Melanie Häner : La prévoyance vieillesse traditionnelle reposait autrefois sur un contrat intergénérationnel purement intrafamilial, dans lequel les enfants prenaient en charge leurs parents dans la vieillesse. Avec l'introduction de l'AVS il y a plus de 75 ans, ce modèle a été remplacé par un contrat social entre les générations, les décisions étant désormais prises collectivement dans les urnes. L'âge médian des votants étant de près de 60 ans, les besoins des personnes plus âgées l'emportent lors des votations. Les premiers sondages de suivi le confirment : la proportion de « non » à la 13e rente AVS était nettement plus élevée chez les jeunes que chez les seniors. L'un des principaux défis consiste à trouver une répartition équitable des charges d'adaptation entre les cotisants actuels et les bénéficiaires de rentes.

Quelle serait votre recette pour un contrat intergénérationnel réussi ?

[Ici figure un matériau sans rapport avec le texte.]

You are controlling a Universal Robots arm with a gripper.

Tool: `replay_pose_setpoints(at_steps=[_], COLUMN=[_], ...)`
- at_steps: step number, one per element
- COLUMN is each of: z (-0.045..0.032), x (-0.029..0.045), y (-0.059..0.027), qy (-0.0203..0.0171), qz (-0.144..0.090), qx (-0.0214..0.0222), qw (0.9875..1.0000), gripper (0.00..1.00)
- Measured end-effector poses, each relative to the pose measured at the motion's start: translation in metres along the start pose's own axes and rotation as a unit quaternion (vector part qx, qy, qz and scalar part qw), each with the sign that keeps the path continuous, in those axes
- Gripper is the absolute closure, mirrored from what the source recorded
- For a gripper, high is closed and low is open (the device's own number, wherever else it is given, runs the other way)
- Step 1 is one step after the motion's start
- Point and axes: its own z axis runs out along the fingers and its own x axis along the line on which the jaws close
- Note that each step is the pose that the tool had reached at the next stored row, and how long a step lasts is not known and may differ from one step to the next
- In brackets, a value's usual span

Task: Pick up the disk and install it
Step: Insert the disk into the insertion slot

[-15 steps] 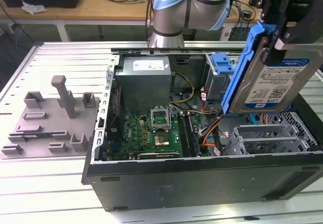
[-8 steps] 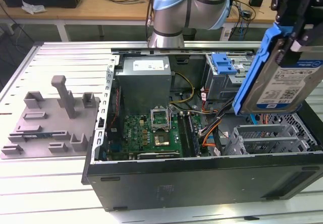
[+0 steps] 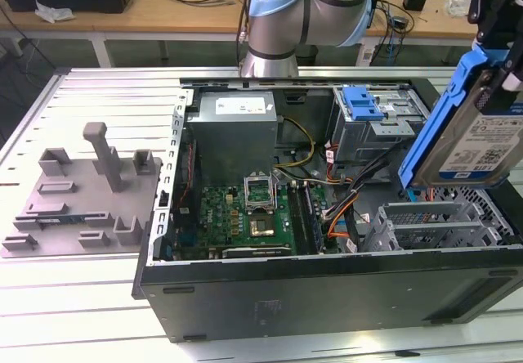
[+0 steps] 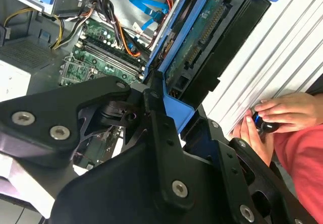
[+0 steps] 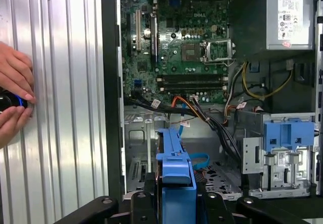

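I see the disk lifted above the open computer case, on the exterior view's right. It is steeply tilted, a flat silver slab with a white-and-blue label and a blue plastic bracket around its edges. In the second wrist view its underside shows a green circuit board and a row of connector pins.

My end effector is clamped on the disk, with black angular fingers pressed on either side of the blue bracket.

Below, inside the black steel case, lie a green motherboard, a grey boxy power supply, a grey metal cage with a blue latch, and bundled cables.

The case rests on a ribbed aluminium desk. A grey moulded fixture sits on the exterior view's left.

A person's hands cup a small dark object on the desk beside the case.
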Motion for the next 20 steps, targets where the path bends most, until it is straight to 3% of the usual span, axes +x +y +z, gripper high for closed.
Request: replay_pose_setpoints(at_steps=[10, 12, 15, 20], z=[0.0044, 0.0045, 0.0057, 0.0072], x=[0.0005, 0.0004, 0.0002, -0.0009], y=[0.0001, 0.0001, 0.0002, 0.0005], qy=[0.0011, 0.0033, 0.0104, 0.0113], qz=[0.012, 0.012, 0.012, 0.012], qx=[0.0018, 0.0019, 0.0022, 0.0022], qw=[0.9999, 0.9999, 0.9999, 0.9999], gripper=[0.63, 0.63, 0.63, 0.63])
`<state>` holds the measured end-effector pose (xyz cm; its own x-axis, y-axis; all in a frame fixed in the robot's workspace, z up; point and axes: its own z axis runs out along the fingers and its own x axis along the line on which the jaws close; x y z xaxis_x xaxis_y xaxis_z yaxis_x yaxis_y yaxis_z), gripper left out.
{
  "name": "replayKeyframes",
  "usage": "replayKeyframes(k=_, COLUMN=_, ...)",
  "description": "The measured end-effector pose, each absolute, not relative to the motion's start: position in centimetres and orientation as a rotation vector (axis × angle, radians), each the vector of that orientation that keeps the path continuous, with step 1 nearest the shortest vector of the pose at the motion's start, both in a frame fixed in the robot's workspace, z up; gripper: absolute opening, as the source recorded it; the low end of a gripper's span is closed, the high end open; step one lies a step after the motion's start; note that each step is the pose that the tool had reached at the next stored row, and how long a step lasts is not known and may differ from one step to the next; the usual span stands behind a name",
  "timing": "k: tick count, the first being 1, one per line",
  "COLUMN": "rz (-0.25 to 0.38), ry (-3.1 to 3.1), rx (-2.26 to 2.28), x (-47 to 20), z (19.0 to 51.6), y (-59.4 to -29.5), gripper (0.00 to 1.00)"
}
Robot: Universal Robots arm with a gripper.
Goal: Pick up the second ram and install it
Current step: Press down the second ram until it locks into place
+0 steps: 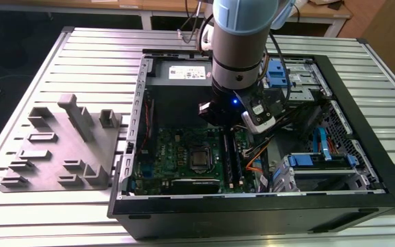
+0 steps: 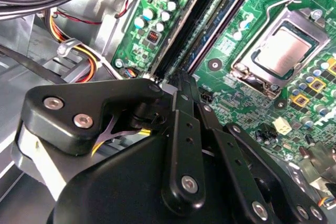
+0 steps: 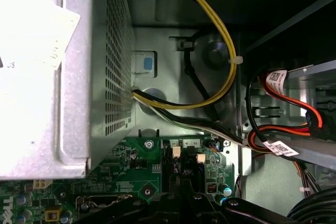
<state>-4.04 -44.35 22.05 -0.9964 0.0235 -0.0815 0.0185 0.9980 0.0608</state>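
Observation:
My gripper is shut, its two black fingers pressed together with their tips at one end of the long black memory slots on the green motherboard. In the first wrist view the gripper meets the slot ends from above. Nothing shows between the fingers. A thin bluish strip runs along the slots, and I cannot tell whether it is the second ram. In the exterior view the arm reaches down into the open computer case, right above the slots.
The processor socket lies beside the slots. Yellow, black and red cables loop near a perforated metal box. A grey tray with upright blocks sits on the slatted table at the exterior view's left. Blue drive brackets stand at the exterior view's right.

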Motion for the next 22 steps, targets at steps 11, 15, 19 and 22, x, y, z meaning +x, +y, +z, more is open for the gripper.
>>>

M.H.: Le contrat de génération est certes un contrat fictif, mais il est d'une grande importance pour la cohésion sociale. Nous sommes tous liés à deux générations différentes par ce contrat fictif : la génération de nos parents et celle de nos enfants. Pour que ce contrat soit valable non seulement aujourd'hui, mais aussi à l'avenir, nos institutions sociales doivent être adaptées aux changements de la société, notamment à l'évolution démographique.

T.E.: En cas d'accroissement des retraites, la problématique du financement peut en principe être mitigée de quatre manières : en augmentant la TVA, les cotisations salariales, la contribution de la Confédération ou l'âge de la retraite. Une augmentation des cotisations salariales présente l'inconvénient que la charge doit être supportée exclusivement par les actifs, alors que dans le cas de la TVA, elle est également supportée par les retraités. Mais en même temps, le pouvoir d'achat des consommateurs diminue. L'augmentation de la contribution fédérale n'est pas non plus une option valable compte tenu du budget déjà serré de la Confédération.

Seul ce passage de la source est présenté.